**ABOUT THIS EXERCISE:** Each line of the listing is to be retyped exactly as given.
--- START ---
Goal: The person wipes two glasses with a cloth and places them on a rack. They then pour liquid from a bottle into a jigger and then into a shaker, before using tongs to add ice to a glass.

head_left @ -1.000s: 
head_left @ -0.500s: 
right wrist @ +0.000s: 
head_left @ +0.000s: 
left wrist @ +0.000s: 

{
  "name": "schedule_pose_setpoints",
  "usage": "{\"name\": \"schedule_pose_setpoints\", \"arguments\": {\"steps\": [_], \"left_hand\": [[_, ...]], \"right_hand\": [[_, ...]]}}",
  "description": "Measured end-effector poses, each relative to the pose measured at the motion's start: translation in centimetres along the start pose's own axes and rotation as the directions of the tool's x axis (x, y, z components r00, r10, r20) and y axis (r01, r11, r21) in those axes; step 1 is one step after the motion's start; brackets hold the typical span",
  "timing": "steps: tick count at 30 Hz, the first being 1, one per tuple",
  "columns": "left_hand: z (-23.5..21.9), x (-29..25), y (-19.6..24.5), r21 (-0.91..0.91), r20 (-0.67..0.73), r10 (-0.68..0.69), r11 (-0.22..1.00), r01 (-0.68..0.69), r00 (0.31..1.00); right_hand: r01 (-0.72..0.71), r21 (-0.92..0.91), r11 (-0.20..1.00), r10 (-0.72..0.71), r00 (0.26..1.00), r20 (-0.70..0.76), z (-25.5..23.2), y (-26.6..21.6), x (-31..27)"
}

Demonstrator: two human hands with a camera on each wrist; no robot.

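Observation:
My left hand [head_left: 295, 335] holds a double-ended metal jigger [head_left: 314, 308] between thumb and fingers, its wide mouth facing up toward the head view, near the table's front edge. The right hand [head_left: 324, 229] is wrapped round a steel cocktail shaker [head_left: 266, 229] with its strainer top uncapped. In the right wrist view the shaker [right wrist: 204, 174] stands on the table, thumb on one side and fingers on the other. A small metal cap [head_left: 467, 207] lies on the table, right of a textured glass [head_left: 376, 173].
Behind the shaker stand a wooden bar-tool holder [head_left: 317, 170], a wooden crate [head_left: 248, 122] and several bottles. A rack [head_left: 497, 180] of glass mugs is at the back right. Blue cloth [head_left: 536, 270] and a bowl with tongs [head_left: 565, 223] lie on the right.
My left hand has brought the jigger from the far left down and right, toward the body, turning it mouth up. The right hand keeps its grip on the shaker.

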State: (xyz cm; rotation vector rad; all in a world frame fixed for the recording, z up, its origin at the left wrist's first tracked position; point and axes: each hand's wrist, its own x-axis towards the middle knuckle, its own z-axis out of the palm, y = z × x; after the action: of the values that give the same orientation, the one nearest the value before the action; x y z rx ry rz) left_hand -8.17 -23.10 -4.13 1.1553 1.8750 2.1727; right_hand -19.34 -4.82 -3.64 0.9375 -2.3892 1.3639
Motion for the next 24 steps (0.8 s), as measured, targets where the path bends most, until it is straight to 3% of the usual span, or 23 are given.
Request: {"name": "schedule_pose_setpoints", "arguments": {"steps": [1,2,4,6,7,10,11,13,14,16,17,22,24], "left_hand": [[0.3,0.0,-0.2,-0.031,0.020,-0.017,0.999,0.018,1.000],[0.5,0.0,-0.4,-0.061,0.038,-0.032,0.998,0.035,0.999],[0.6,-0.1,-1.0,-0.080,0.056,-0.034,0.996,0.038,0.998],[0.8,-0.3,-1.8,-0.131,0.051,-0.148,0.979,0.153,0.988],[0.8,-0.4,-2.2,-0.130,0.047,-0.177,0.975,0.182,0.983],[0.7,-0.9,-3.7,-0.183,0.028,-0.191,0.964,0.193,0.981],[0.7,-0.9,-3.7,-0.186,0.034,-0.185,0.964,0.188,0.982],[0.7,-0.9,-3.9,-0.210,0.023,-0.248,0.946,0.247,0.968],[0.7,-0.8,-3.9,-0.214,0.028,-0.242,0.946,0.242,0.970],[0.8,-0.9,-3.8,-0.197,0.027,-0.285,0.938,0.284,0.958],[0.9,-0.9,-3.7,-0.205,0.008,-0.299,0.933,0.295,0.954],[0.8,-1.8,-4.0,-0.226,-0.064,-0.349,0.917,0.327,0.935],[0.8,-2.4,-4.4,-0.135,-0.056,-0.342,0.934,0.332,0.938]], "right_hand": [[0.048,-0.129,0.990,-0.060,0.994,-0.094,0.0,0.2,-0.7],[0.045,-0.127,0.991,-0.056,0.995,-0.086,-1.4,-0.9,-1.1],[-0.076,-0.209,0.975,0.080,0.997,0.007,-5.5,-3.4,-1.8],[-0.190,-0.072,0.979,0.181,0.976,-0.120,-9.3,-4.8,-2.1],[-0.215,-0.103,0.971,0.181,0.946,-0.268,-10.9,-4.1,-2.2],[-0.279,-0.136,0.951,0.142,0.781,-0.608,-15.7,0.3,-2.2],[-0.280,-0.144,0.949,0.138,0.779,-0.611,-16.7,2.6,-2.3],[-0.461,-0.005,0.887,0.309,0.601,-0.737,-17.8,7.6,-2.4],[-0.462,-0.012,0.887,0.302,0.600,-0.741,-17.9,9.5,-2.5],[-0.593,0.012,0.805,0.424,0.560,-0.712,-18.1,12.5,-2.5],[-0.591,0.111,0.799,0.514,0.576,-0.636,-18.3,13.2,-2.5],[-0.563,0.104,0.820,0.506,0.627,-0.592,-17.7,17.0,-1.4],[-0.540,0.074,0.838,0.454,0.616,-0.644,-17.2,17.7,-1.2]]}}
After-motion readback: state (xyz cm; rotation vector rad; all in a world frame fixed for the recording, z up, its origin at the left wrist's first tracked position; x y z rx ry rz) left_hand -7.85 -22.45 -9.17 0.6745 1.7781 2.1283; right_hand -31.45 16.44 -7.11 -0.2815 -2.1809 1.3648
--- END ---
**SOLUTION FOR THIS TASK:**
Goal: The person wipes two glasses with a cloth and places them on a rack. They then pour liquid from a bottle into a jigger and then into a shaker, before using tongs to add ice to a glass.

head_left @ -1.000s: 
head_left @ -0.500s: 
right wrist @ +0.000s: 
head_left @ +0.000s: 
left wrist @ +0.000s: 

{
  "name": "schedule_pose_setpoints",
  "usage": "{\"name\": \"schedule_pose_setpoints\", \"arguments\": {\"steps\": [_], \"left_hand\": [[_, ...]], \"right_hand\": [[_, ...]]}}",
  "description": "Measured end-effector poses, each relative to the pose measured at the motion's start: translation in centimetres along the start pose's own axes and rotation as the directions of the tool's x axis (x, y, z components r00, r10, r20) and y axis (r01, r11, r21) in those axes; step 1 is one step after the motion's start; brackets hold the typical span",
  "timing": "steps: tick count at 30 Hz, the first being 1, one per tuple",
  "columns": "left_hand: z (-23.5..21.9), x (-29..25), y (-19.6..24.5), r21 (-0.91..0.91), r20 (-0.67..0.73), r10 (-0.68..0.69), r11 (-0.22..1.00), r01 (-0.68..0.69), r00 (0.31..1.00); right_hand: r01 (-0.72..0.71), r21 (-0.92..0.91), r11 (-0.20..1.00), r10 (-0.72..0.71), r00 (0.26..1.00), r20 (-0.70..0.76), z (-25.5..23.2), y (-26.6..21.6), x (-31..27)"
}

Demonstrator: two human hands with a camera on each wrist; no robot.

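Observation:
My left hand [head_left: 295, 335] holds a double-ended metal jigger [head_left: 314, 308] between thumb and fingers, its wide mouth facing up toward the head view, near the table's front edge. The right hand [head_left: 324, 229] is wrapped round a steel cocktail shaker [head_left: 266, 229] with its strainer top uncapped. In the right wrist view the shaker [right wrist: 204, 174] stands on the table, thumb on one side and fingers on the other. A small metal cap [head_left: 467, 207] lies on the table, right of a textured glass [head_left: 376, 173].
Behind the shaker stand a wooden bar-tool holder [head_left: 317, 170], a wooden crate [head_left: 248, 122] and several bottles. A rack [head_left: 497, 180] of glass mugs is at the back right. Blue cloth [head_left: 536, 270] and a bowl with tongs [head_left: 565, 223] lie on the right.
My left hand has brought the jigger from the far left down and right, toward the body, turning it mouth up. The right hand keeps its grip on the shaker.
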
State: (xyz cm; rotation vector rad; all in a world frame fixed for the recording, z up, its origin at the left wrist's first tracked position; point and axes: each hand's wrist, its own x-axis towards the middle knuckle, its own z-axis out of the palm, y = z × x; after the action: of the values that give the same orientation, the one nearest the value before the action; x y z rx ry rz) left_hand -8.17 -23.10 -4.13 1.1553 1.8750 2.1727; right_hand -19.34 -4.82 -3.64 0.9375 -2.3892 1.3639
Motion for the next 24 steps (0.8 s), as measured, targets where the path bends most, until it is straight to 3% of the usual span, or 23 are given.
Request: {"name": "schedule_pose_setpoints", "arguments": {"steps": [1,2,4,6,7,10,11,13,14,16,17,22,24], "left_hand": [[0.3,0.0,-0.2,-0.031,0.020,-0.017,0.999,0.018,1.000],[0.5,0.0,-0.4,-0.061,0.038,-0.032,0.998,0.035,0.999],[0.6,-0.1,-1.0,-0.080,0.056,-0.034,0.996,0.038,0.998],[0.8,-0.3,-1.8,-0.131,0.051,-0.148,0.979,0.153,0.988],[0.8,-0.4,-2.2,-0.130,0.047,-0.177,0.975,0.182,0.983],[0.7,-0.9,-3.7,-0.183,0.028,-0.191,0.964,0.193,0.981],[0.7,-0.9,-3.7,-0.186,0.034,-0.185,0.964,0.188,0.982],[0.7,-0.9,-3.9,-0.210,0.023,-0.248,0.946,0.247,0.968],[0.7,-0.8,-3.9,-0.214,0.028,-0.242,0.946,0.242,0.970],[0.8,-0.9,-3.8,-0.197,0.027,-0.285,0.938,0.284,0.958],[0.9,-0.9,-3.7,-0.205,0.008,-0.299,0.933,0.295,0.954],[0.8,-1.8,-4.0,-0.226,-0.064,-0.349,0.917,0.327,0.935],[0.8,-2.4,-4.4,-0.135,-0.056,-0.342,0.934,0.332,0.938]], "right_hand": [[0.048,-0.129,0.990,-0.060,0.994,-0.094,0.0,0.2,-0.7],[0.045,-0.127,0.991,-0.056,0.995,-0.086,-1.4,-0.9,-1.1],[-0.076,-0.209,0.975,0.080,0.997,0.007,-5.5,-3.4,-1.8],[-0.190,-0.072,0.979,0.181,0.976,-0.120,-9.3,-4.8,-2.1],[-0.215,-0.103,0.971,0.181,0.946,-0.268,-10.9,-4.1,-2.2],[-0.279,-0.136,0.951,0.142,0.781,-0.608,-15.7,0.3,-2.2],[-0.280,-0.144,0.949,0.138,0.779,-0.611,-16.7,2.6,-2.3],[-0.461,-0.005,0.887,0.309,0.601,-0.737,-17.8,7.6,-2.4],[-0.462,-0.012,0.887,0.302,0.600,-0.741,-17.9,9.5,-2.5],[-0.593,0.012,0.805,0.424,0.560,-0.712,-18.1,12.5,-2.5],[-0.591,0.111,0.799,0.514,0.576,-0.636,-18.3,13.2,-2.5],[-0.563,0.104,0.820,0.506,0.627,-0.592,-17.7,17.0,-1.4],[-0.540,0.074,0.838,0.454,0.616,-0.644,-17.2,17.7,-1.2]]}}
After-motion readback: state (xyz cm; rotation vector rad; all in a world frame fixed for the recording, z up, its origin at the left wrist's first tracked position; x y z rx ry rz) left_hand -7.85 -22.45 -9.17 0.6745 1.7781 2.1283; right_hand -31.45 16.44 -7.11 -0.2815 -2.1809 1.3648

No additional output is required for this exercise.